_It should block ads including in-app ads:
-hardware: raspberry pi 3b
Actual Behaviour:
_It doesn't block ads in-app ads and site ads as before. I had it set up for awhile and it had been working well until a couple months ago I suddenly saw ads in some apps. I tried restart the pi, flushed the DNS but nothing helped so I did a clean install but it still has the same issue. I suspect that it has something to do with Ipv6 but I'm not sure?
I don't think neither msn.com nor furry.com should be blocked in any list (in terms of ads). The domain to be checked is flurry.com, which should result 0.0.0.0 because it exists in many lists to be blocked.
Run from inside your Pi-hole host machine, the following command would list all IP addresses associated with a given network interface, in this case for eth0:
ip -6 address show eth0
The interface name should match the one that your Pi-hole is aware of, as displayed in some of the options under Interface settings at Settings | DNS in PI-hole's UI.
There will be quite a few of them.
Avoid public GUA addresses (range 2000::/3) - they are likely to change regularly, and Pi-hole has to be reachable via a stable IP.

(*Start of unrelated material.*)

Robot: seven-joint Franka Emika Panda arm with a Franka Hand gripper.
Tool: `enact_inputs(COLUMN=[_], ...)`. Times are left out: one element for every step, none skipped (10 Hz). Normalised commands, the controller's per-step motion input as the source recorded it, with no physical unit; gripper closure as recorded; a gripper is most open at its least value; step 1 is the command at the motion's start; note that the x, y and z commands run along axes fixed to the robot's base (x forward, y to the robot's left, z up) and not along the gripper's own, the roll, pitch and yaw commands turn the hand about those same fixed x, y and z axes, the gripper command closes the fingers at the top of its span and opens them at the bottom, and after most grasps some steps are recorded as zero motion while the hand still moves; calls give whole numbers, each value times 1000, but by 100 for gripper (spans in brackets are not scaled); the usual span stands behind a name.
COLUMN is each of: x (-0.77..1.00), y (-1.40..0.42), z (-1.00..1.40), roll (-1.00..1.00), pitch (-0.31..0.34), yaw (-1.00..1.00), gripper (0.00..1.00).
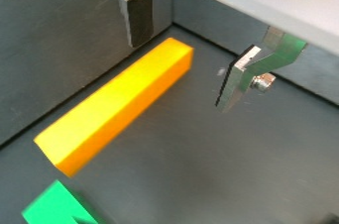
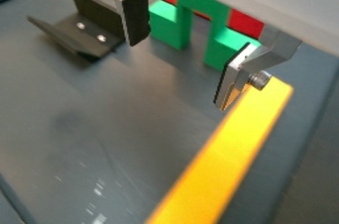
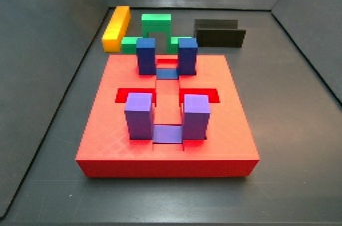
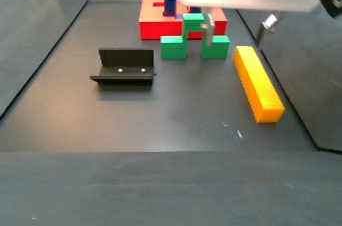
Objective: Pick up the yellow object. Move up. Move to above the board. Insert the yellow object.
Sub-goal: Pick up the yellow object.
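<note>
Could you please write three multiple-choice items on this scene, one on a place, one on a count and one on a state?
1. Where does the yellow object lie?
A. on the floor
B. in the board's channel
C. on the fixture

2. How many purple posts stand on the board?
A. two
B. five
C. none

3. How is the gripper?
A. shut on the yellow object
B. open, with nothing held
C. shut on the green block

Key: 1 A, a side view shows it flat on the dark floor. 2 A, a side view shows two at the near end. 3 B, a wrist view shows the fingers apart above the bar.
</note>
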Motion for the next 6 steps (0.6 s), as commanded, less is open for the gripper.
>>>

Note that if your router supports it, I would prefer to disable propagating an IPv6 DNS resolver altogether.
That is correct and worth checking (even though Pi-hole supplies the necessary DNS replies for canary domains for FireFox).
But it has no impact on Yuqiriin's issue of a router advertising its own IPv6 address as local DNS resolver. That has to be addressed separately in one of the ways I've listed above.
after reaching out to my internet provider, I was informed that I could not do anything to the ipv6, so I was about to give up on using pi-hole. Fortunately, I reset my router and now it start working like before!
That may only be temporary - if your router continues to advertise Comcast's DNS server's IPv6 address, then clients will by-pass Pi-hole.
You want to re-verify which DNS servers your clients are using, e.g. by running an nslookup and scrutinising the actual Server: in use, or by running ipconfig /all from a Windows client and checking its DNS server section for Comcast's IPv6 addresses.